— WORK INSTRUCTION —
Please give again, word for word, the lines that lie between the start of the listing below and the line with "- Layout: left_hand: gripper", both included.
○ ○ ○ ○ ○
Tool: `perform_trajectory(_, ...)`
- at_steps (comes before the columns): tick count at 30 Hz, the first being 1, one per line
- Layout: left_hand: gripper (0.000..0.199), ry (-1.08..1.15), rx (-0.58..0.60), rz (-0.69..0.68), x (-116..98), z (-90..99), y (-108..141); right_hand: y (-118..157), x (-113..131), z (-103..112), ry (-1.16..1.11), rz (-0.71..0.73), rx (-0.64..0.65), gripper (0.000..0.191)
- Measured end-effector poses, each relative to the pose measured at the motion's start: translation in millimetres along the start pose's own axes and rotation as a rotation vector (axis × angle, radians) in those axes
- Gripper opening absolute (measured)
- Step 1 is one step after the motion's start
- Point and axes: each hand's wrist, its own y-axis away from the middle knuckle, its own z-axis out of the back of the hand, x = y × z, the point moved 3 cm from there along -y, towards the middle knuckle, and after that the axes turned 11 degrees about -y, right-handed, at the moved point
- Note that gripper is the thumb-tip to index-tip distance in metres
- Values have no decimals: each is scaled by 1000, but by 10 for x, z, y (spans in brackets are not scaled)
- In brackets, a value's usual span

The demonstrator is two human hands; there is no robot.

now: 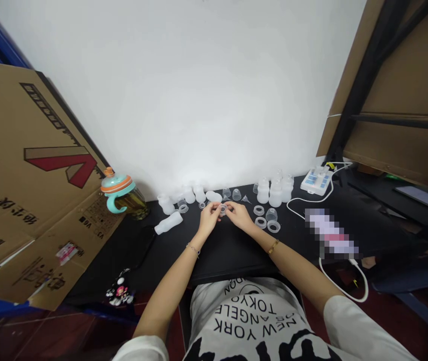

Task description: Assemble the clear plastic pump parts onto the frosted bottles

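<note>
In the head view, the person's left hand [209, 218] and right hand [238, 214] meet over the black table [232, 255], fingertips of both pinched on a small clear ring [223, 208] between them, just above the tabletop. Whether another part sits inside it is too small to tell. Beyond the hands, near the white wall [217, 95], lie clear domes [236, 194]. To the right of the hands, loose rings [260, 222] lie around another dome, and a cluster of white bottles [275, 196] stands behind them. To the left, one bottle [169, 222] lies on its side. Farther left, a jug [124, 193] stands beside a carton [29, 175]; at far right are a power strip [316, 180] and a cable [292, 201].
</note>
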Motion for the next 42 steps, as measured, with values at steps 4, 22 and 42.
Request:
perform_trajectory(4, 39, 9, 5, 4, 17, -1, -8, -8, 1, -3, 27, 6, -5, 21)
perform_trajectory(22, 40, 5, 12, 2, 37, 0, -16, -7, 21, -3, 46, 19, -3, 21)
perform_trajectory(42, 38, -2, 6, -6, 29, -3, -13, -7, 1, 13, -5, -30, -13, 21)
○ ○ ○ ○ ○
— RESPONSE —
Tool: `perform_trajectory(_, ...)`
- at_steps (comes before the columns): tick count at 30 Hz, the first being 1, one per line
- Layout: left_hand: gripper (0.000..0.199), ry (-1.08..1.15), rx (-0.58..0.60), rz (-0.69..0.68), x (-116..98), z (-90..99), y (-108..141); right_hand: y (-118..157), x (-113..131), z (-103..112), ry (-1.16..1.11), rz (-0.71..0.73), rx (-0.64..0.65), gripper (0.000..0.191)

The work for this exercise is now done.